Clinical significance of ventricular tachycardia (3 beats or longer) detected during ambulatory monitoring after myocardial infarction.

Abstract
Six hour ECG recordings were performed every 4 mo. during follow-up periods (4-48 mo.) in 915 patients < 66 yr of age who survived the hospital phase of myocardial infarction. Episodes (199) of ventricular tachycardia (VT) were identified in 66 patients. Most patients (74%) had only one of VT episode. In 47% of the patients, the longest run of VT consisted of 3 ventricular premature beats in a row. A double set of control patients (N = 132) was assembled by matching each VT patient according to sex, admission date and VT recording date. The VT and control patients were similar in most clinical characteristics. VT patients had more severe cardiac disease (P < 0.05) and more evidence of ventricular irritability (P < 0.01) than their matched controls. The mortality rates in the VT and control groups were 16% and 8%, respectively (P < 0.11). The risk of VT patients dying was 2.35 (95% confidence interval 0.82-6.77) times that of patients without VT. Life-table analysis of the survival of VT and control patients revealed a 48 mo. VT survival of 75% compared to 87% in the control group.

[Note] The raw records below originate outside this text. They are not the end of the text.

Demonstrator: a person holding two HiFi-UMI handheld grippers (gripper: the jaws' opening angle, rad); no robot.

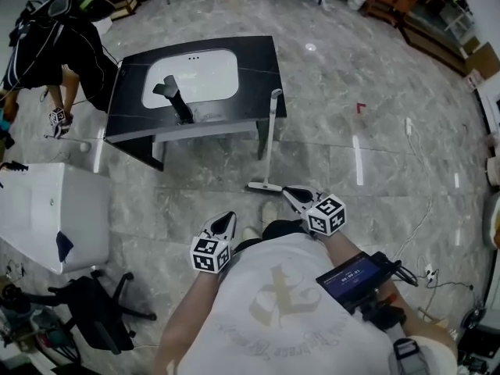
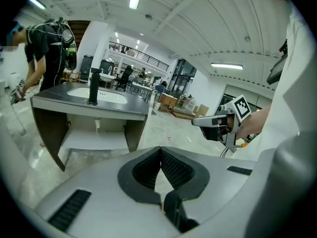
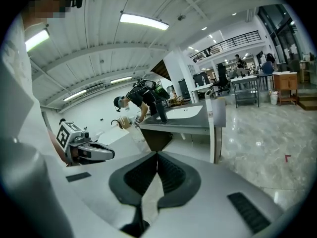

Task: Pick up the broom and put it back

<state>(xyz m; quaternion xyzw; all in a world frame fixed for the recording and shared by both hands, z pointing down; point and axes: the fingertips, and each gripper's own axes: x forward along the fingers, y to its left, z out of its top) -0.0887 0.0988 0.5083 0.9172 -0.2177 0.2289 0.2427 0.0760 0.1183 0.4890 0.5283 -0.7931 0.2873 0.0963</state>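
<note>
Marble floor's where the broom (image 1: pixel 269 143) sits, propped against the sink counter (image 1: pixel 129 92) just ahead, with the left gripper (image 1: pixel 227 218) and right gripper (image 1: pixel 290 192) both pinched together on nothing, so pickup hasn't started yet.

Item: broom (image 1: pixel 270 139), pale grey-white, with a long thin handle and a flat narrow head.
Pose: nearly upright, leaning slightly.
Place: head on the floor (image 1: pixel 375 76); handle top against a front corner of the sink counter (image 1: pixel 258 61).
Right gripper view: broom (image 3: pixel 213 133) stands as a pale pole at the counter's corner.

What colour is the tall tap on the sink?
Black. The tall tap stands at the edge of the white basin; the head view shows it best.
</note>
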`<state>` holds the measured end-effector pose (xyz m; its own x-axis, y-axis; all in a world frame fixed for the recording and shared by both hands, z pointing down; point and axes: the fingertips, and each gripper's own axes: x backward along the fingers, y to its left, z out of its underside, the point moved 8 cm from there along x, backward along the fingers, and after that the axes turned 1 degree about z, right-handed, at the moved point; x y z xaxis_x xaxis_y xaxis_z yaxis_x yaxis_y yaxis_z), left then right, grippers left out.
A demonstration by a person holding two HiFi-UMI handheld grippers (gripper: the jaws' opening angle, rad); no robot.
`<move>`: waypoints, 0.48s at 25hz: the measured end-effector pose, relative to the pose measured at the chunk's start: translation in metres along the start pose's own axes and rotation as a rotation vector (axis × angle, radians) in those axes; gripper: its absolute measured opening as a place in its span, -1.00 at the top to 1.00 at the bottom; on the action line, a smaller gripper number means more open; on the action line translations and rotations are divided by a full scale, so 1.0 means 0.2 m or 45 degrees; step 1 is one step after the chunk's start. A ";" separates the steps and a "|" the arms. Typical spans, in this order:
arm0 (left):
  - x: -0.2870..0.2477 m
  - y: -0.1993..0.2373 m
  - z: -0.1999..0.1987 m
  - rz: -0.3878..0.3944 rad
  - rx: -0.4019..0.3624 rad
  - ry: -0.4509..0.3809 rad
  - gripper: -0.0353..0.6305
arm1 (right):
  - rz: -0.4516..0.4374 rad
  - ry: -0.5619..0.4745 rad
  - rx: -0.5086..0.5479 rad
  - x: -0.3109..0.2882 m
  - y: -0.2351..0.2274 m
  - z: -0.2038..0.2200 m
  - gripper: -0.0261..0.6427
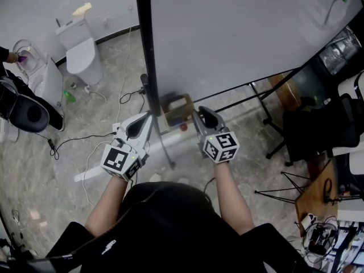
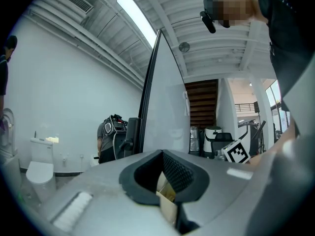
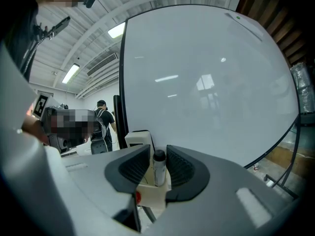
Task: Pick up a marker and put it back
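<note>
- Head view: both grippers are held level at the foot of the whiteboard (image 1: 244, 33). The beige holder (image 1: 176, 110) sits between them. My left gripper (image 1: 145, 120) is at its left side and my right gripper (image 1: 200, 114) at its right. I can't pick out the marker here.
- Left gripper view: the jaws are drawn together at the tips, and the holder's beige wall (image 2: 167, 196) is caught between the pads. I read this as a steadying grip on the holder. No marker shows here.
- Right gripper view: the marker (image 3: 159, 168) stands upright in the holder, long axis vertical and dark cap up, directly between my jaws. The jaws are partly open. The pads flank the barrel closely, with a thin gap showing on the left.
- Judgement: the marker rests in the holder, not in my grip. The right gripper is the nearer one. It needs only to close to lift the marker, or to draw straight back to leave it.
</note>
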<state>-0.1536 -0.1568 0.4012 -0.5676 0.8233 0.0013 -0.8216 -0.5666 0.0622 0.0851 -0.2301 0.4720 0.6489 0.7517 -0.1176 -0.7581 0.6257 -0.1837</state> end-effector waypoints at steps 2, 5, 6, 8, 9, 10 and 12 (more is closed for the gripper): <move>0.00 -0.01 0.00 0.015 -0.014 0.004 0.89 | 0.009 -0.007 0.002 0.02 0.00 -0.01 0.59; -0.01 -0.03 0.00 0.031 -0.007 0.000 0.89 | 0.025 -0.014 0.003 0.06 0.00 -0.02 0.59; -0.02 -0.04 0.00 0.033 0.003 -0.004 0.89 | 0.031 -0.017 0.003 0.07 0.00 -0.02 0.59; -0.02 -0.06 -0.01 0.039 0.024 -0.011 0.89 | 0.045 -0.026 0.003 0.10 0.00 -0.02 0.59; -0.03 -0.07 -0.01 0.045 0.027 -0.012 0.89 | 0.053 -0.032 0.004 0.12 0.00 -0.03 0.59; -0.03 -0.07 -0.01 0.055 0.022 -0.010 0.89 | 0.061 -0.040 0.004 0.13 0.00 -0.03 0.59; -0.04 -0.08 0.00 0.079 -0.004 0.000 0.89 | 0.074 -0.056 0.005 0.16 -0.01 -0.04 0.59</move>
<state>-0.1357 -0.1534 0.4005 -0.6176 0.7864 0.0053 -0.7849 -0.6168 0.0585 0.1078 -0.2081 0.4597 0.6002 0.7953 -0.0852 -0.7949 0.5812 -0.1742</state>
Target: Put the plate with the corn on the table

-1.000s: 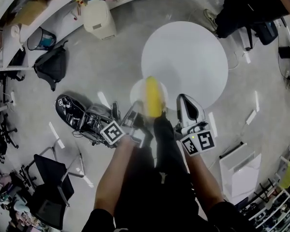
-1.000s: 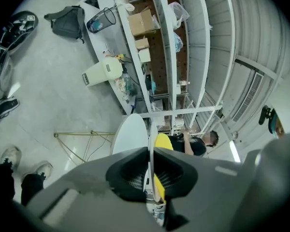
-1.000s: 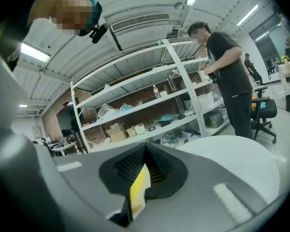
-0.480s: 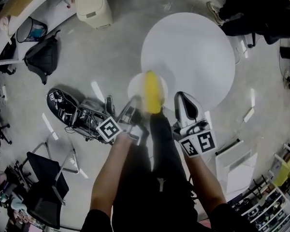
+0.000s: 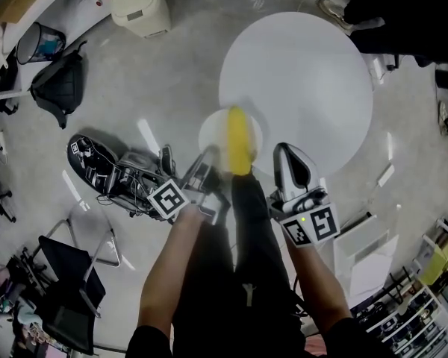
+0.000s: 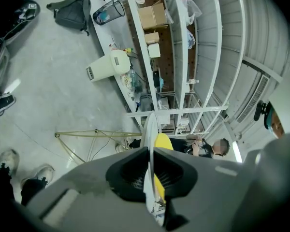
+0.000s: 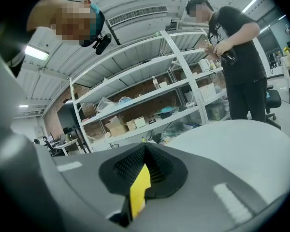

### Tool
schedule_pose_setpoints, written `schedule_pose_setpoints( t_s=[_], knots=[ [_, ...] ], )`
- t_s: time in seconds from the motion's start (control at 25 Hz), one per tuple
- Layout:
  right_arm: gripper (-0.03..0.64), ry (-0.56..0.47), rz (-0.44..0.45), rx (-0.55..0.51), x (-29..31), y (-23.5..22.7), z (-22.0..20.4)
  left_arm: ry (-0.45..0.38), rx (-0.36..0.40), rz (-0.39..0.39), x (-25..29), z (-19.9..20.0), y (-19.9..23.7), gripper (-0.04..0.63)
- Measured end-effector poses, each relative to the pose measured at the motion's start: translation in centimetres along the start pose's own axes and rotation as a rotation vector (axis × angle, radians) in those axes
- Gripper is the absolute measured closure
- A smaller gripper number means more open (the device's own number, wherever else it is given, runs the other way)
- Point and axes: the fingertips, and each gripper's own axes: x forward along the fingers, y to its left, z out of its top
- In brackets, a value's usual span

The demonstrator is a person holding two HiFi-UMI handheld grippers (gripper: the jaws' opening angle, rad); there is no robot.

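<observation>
A white plate carrying a yellow corn cob hangs in the air over the near-left edge of the round white table. My left gripper is shut on the plate's near rim. In the left gripper view the plate runs edge-on between the pads of that gripper, with the corn just beyond. My right gripper is shut and holds nothing, to the right of the plate and apart from it. In its own view the right gripper points over the table top.
A person in black stands at the table's far side. On the floor to the left lie a black device with cables, a black bag and a cream bin. A folding chair and a white box flank my legs.
Both hands have sunk a little with the plate, and the table looks larger. The left grip on the plate is unchanged.
</observation>
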Motion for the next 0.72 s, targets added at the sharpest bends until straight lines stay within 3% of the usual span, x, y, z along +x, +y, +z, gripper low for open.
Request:
schedule_pose_setpoints(
  t_s=[0.72],
  knots=[
    [0.609, 0.001, -0.004, 0.03, -0.3, -2.5, -1.1, 0.001, 0.026, 0.02, 1.6, -0.2, 1.8, 0.572]
  ],
)
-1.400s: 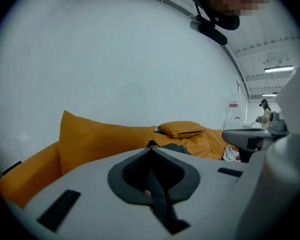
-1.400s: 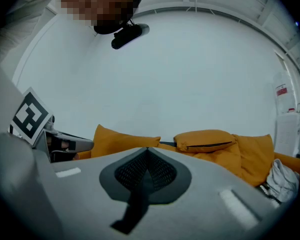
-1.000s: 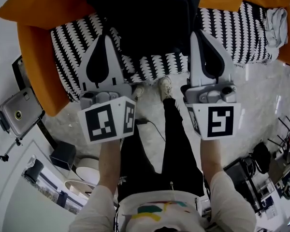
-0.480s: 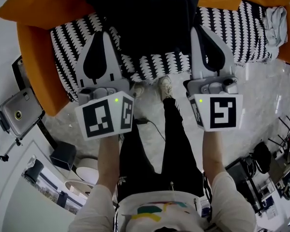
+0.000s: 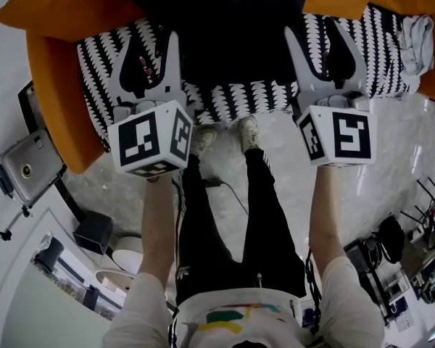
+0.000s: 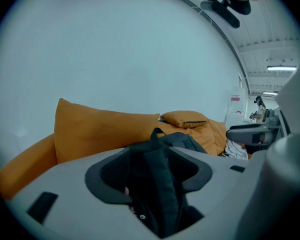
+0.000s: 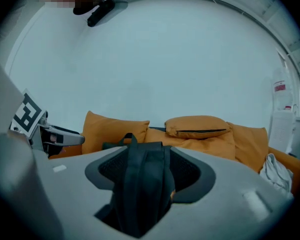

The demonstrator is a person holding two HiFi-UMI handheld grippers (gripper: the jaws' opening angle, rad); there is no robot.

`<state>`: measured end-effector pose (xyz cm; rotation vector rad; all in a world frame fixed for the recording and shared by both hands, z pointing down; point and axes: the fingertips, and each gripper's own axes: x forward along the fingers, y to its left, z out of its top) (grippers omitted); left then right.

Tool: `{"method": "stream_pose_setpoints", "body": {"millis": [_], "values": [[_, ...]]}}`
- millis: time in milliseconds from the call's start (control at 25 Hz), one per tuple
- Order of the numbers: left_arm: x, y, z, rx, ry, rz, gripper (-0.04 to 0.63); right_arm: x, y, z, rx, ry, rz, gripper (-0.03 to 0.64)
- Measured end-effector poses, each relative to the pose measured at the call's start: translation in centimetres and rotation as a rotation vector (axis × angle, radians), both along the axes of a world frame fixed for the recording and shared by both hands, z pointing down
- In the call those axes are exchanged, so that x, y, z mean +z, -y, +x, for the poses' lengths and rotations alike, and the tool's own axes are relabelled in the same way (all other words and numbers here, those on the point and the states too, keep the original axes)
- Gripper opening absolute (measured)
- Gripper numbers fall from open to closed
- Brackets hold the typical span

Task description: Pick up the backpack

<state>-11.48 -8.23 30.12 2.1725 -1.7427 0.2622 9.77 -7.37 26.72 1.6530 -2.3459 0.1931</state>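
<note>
Tongs: the left tongs [image 5: 152, 49] and the right tongs [image 5: 317, 42] are both standing apart, their jaws having just been opening; neither is clamping anything. Each is reaching over the front edge of the sofa [image 5: 54, 114] and its black-and-white patterned cover [image 5: 232, 100], one on either side of the backpack [image 5: 225, 27]; the backpack is lying dark and slumped on the seat, in front of the orange back cushions [image 7: 115, 129]. In the left gripper view a shoulder strap [image 6: 162, 184] is running up through the gap between the jaws, with the pads not pressing on it; in the right gripper view a second strap [image 7: 140, 184] is sitting loose in that gap likewise. Judgement: the aligning step is ending and the grasp is not yet made. The next move is calling for both pairs closing squarely on the straps, then lifting evenly; the webbing is looking limp, so it may be sliding out sideways if one side is rising first.
</note>
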Motion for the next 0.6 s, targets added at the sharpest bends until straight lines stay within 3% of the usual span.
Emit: {"method": "stream_pose_setpoints", "body": {"millis": [120,280,600], "values": [[3.5,0.6,-0.7,-0.015,0.006,-0.073,0.229,2.0,0.8,0.8,0.027,-0.004,-0.034,0.258],[8.1,1.2,-1.8,-0.068,-0.062,-0.186,0.229,5.4,1.9,1.4,0.047,-0.021,-0.097,0.262],[14.7,3.6,-0.7,-0.052,-0.009,-0.331,0.264,9.9,4.0,3.5,0.081,-0.005,-0.227,0.27]]}}
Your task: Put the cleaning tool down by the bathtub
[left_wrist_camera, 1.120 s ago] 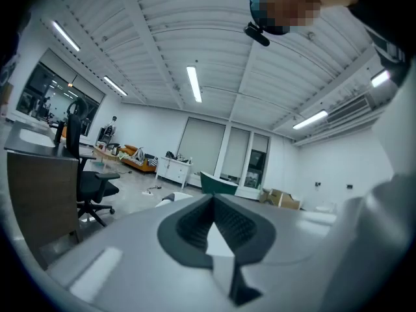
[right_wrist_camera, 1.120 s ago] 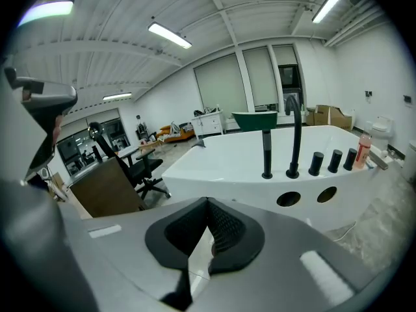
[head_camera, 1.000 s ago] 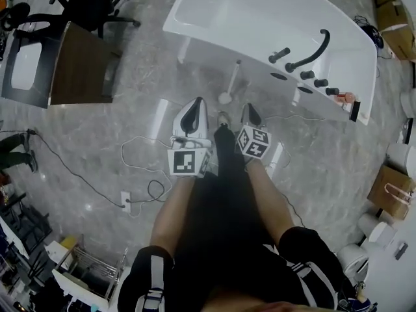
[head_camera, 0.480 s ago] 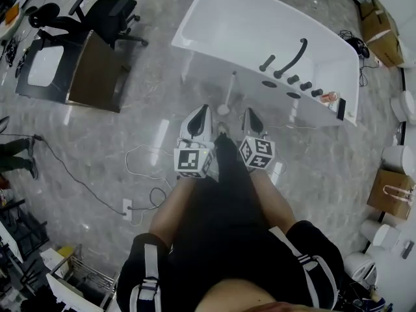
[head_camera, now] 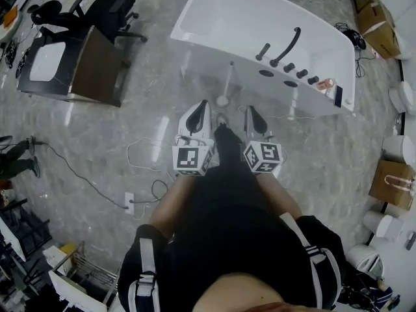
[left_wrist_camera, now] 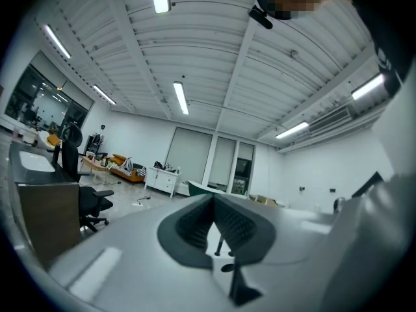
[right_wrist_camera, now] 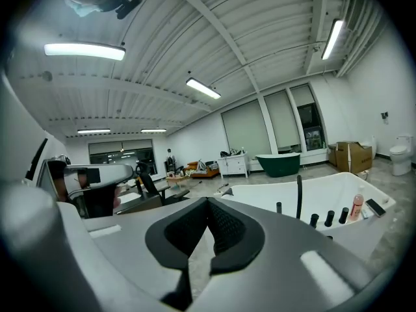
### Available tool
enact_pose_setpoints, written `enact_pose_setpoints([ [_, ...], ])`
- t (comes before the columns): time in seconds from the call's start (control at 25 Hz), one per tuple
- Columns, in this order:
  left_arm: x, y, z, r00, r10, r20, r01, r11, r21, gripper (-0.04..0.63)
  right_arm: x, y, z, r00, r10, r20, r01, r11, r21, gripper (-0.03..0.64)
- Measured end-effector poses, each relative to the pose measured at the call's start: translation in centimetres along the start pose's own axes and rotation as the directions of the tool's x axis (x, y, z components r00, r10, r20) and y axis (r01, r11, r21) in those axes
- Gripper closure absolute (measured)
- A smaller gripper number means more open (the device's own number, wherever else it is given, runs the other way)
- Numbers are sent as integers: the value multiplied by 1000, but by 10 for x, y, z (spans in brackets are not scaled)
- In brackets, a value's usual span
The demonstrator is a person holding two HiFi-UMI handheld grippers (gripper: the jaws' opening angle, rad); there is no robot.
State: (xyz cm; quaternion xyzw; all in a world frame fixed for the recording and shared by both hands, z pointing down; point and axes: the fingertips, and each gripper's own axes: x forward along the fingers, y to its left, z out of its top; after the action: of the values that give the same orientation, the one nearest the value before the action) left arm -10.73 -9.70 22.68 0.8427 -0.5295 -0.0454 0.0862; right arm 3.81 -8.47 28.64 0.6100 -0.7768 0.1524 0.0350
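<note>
The cleaning tool (head_camera: 227, 82), a white stick on a round white base, stands upright on the floor against the side of the white bathtub (head_camera: 214, 12). Nothing holds it. My left gripper (head_camera: 203, 104) and right gripper (head_camera: 249, 108) hover side by side in front of my body, just short of the tool's base. Both are shut and empty. In the left gripper view my left gripper (left_wrist_camera: 212, 197) shows its pads meeting at the tip. From my right gripper (right_wrist_camera: 208, 201) the bathtub (right_wrist_camera: 338, 203) and its black faucet (right_wrist_camera: 298, 197) lie ahead to the right.
A brown-topped desk (head_camera: 94, 67) and a black office chair (head_camera: 107, 5) stand at the left. A white cable with a power strip (head_camera: 128, 203) trails on the floor. Cardboard boxes (head_camera: 370, 8) and a paper bag (head_camera: 392, 184) sit at the right. A pink bottle (head_camera: 325, 83) rests on the tub rim.
Both grippers have risen toward the head camera and drawn slightly apart. The cleaning tool stays standing by the bathtub.
</note>
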Motion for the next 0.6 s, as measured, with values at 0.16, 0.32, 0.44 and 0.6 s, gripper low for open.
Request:
enact_pose_setpoints([
  [0.16, -13, -2, -1, 1000, 10, -2, -10, 1000, 7, 588, -14, 4, 6, 1000, 14, 16, -13, 1000, -15, 618],
  [0.32, -22, -8, -4, 1000, 12, -3, -12, 1000, 19, 588, -22, 4, 13, 999, 18, 41, -17, 999, -28, 620],
  [0.44, -25, -11, -2, 1000, 11, 10, -11, 999, 32, 588, -26, 4, 20, 998, 17, 63, -16, 1000, -20, 618],
  [0.6, -25, -15, -1, 1000, 13, 9, -13, 999, 45, 588, -32, 1, 23, 997, 15, 71, -14, 1000, -15, 620],
])
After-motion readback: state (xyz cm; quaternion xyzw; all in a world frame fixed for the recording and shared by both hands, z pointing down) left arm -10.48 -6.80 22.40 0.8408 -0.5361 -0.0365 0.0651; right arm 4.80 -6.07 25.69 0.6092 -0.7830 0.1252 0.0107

Among those who died, the age, sex, cause of death, suddenness of death and mechanism of death were similar in the VT and control patients. Within the VT group, those who died had more severe underlying heart disease than the survivors. The occurrence of VT in the posthospital phase of myocardial infarction, while associated with a lower survival rate, does not indicate as much danger as generally assumed.